→ **TASK BRIEF**: From the records below, print exactly the lines starting at the one containing "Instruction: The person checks" and ending at the one containing "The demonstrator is", ends included, and nothing else.

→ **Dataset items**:
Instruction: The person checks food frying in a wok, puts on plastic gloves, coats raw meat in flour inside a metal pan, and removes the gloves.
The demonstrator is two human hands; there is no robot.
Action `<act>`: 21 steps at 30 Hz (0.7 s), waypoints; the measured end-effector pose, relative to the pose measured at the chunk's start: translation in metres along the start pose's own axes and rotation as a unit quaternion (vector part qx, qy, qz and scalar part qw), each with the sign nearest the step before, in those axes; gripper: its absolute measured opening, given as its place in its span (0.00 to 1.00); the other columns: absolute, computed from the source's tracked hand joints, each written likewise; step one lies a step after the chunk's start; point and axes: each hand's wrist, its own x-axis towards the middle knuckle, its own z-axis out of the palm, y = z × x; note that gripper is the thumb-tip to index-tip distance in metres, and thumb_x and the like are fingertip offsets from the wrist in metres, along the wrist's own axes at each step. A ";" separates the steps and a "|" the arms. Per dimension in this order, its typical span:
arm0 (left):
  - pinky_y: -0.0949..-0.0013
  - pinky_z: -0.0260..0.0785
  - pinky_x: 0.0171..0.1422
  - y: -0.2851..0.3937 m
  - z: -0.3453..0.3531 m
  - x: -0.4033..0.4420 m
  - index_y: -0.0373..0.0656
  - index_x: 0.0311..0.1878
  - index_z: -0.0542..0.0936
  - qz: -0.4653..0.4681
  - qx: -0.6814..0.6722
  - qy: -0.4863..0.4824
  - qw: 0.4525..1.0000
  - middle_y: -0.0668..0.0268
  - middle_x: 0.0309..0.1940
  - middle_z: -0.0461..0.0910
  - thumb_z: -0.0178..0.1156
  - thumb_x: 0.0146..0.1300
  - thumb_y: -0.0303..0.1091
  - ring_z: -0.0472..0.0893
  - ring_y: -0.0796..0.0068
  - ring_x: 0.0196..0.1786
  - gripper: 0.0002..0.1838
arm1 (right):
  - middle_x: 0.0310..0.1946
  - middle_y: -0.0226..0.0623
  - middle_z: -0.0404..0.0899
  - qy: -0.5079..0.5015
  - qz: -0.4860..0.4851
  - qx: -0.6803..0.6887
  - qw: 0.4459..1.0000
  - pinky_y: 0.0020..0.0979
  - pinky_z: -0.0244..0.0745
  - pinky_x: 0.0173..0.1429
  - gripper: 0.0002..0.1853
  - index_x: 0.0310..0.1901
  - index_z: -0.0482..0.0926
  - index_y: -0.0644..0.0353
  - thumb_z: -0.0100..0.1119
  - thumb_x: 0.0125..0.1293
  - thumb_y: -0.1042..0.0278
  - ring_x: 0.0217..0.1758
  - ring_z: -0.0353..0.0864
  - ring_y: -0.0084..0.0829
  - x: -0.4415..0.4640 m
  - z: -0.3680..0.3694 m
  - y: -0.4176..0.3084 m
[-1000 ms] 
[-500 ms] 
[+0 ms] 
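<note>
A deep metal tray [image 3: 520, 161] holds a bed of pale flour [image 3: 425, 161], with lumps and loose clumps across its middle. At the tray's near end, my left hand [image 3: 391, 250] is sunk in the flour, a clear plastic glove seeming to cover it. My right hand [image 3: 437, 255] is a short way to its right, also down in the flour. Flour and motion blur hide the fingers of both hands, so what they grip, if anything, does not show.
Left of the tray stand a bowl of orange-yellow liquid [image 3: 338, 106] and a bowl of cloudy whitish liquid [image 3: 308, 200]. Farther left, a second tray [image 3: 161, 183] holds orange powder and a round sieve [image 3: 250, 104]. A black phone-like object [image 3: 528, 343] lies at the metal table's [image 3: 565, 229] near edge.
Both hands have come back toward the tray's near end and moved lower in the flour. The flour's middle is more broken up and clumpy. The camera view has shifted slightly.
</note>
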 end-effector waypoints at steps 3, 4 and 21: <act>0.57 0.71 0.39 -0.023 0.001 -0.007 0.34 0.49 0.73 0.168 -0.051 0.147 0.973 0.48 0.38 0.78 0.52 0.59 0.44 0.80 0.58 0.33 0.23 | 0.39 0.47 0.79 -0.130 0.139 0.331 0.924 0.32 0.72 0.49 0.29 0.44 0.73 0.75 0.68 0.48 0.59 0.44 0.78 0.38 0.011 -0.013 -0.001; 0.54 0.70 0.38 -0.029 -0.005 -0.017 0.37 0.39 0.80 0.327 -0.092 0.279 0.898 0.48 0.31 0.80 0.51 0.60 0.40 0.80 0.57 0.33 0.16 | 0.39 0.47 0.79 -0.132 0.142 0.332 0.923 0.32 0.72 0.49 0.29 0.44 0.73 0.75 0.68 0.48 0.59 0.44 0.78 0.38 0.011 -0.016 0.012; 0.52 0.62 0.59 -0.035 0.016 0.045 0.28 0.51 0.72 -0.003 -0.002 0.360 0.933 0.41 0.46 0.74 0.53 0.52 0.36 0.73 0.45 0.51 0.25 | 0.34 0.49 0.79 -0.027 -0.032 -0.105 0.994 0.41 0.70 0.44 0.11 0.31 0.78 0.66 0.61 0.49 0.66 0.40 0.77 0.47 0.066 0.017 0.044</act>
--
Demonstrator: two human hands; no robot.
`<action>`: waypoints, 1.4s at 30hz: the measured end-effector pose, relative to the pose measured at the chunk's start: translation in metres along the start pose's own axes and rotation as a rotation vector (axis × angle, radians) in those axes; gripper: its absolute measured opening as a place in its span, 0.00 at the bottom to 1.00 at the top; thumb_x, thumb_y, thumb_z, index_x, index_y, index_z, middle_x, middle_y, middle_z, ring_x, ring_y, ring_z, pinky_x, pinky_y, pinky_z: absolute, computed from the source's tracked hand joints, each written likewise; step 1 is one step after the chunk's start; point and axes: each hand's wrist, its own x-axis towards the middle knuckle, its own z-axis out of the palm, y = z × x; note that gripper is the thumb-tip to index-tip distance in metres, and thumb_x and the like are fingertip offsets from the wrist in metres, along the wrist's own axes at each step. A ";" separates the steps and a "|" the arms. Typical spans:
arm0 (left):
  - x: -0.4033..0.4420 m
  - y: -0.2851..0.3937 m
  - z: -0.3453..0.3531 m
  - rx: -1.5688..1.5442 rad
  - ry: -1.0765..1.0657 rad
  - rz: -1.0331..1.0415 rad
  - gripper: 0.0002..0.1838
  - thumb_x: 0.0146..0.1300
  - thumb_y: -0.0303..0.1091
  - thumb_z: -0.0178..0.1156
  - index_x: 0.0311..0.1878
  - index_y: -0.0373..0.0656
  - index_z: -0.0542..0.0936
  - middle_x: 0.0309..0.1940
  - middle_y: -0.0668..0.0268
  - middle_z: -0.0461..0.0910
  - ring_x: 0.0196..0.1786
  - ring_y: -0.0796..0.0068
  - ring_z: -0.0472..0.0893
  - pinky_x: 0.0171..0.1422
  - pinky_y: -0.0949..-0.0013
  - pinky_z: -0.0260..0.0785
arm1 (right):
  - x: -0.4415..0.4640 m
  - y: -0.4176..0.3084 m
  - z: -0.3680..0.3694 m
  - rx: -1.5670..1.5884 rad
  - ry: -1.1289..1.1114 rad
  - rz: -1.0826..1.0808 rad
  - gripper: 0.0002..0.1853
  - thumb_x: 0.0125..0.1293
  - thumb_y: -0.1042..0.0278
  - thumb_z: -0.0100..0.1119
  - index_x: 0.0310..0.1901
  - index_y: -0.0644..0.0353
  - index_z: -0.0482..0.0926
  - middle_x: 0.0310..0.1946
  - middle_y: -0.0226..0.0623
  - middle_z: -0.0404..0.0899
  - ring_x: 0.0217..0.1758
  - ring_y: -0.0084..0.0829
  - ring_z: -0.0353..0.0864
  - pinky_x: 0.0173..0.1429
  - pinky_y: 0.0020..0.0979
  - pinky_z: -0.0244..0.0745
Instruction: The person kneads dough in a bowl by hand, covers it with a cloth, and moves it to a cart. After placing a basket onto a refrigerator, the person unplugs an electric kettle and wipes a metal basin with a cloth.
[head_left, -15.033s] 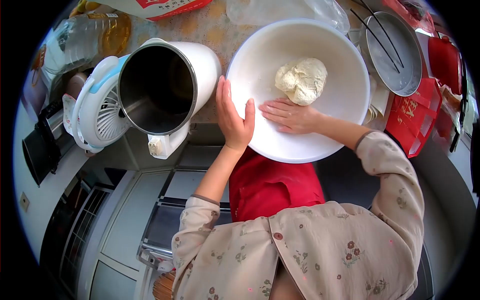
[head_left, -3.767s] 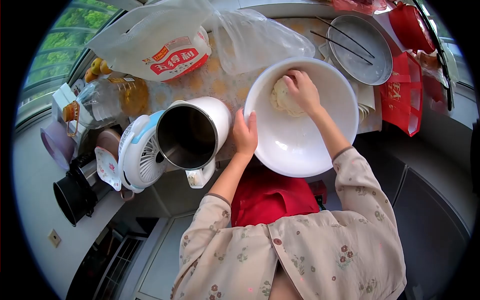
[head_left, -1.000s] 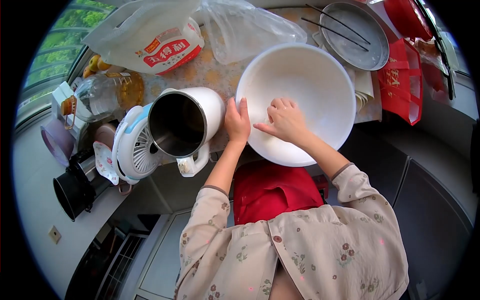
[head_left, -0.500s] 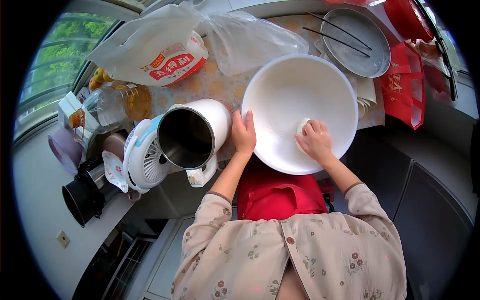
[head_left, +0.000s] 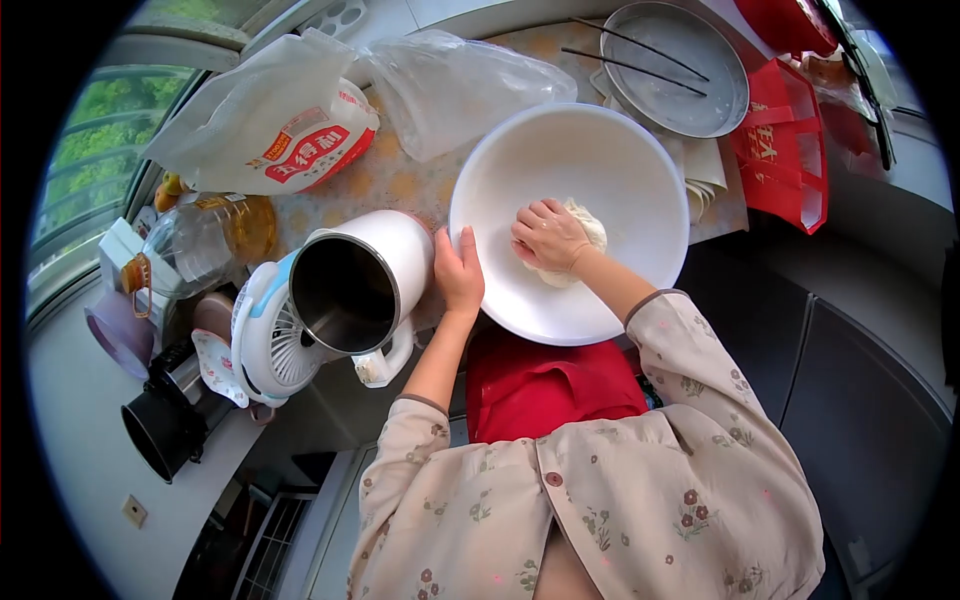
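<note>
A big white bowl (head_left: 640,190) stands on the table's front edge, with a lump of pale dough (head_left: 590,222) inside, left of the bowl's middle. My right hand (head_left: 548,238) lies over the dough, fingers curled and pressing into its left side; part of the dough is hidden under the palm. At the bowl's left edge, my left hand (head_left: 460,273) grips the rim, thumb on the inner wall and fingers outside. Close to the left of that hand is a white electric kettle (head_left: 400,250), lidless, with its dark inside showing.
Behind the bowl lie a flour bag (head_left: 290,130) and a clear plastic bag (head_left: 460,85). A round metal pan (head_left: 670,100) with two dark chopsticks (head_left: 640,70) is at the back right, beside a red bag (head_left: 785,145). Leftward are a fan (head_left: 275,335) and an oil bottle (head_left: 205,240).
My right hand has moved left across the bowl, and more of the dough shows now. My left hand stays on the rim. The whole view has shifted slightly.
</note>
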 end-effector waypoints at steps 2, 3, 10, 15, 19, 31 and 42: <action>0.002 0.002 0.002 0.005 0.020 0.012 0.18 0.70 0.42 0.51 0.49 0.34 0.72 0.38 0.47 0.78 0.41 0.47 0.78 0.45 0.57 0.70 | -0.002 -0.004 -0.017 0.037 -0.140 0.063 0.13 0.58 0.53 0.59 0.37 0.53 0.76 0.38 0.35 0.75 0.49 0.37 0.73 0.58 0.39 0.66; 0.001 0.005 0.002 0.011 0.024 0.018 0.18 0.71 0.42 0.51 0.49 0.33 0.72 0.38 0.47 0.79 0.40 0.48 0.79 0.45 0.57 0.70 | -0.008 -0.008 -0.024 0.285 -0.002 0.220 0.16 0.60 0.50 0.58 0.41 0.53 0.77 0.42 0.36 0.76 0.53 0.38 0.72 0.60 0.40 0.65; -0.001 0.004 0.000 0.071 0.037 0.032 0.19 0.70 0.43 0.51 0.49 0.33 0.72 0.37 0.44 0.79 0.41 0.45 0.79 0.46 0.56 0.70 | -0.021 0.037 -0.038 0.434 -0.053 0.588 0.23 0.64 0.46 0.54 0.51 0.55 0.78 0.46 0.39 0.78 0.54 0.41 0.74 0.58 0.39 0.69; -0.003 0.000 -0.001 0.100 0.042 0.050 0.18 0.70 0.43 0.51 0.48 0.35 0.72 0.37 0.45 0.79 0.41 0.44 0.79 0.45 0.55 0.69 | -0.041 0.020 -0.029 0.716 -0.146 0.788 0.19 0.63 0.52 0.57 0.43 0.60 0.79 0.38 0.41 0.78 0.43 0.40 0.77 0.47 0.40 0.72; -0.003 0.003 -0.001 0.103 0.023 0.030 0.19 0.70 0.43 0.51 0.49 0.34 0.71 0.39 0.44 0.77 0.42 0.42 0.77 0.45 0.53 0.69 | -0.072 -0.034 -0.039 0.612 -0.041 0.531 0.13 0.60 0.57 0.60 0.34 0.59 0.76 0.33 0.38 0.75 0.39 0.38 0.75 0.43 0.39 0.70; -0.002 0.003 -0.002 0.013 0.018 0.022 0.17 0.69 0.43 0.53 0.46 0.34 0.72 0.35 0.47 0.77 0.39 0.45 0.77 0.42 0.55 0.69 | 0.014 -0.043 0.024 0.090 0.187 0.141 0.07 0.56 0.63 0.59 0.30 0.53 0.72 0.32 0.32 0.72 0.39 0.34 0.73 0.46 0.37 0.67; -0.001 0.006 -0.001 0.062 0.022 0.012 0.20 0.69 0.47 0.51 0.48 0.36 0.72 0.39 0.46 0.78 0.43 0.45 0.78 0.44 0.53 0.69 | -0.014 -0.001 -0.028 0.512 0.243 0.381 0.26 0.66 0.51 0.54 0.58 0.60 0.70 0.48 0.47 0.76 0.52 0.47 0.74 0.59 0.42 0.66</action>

→ **SOLUTION FOR THIS TASK**:
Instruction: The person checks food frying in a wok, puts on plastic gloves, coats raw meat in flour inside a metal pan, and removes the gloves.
The demonstrator is two human hands; there is no robot.

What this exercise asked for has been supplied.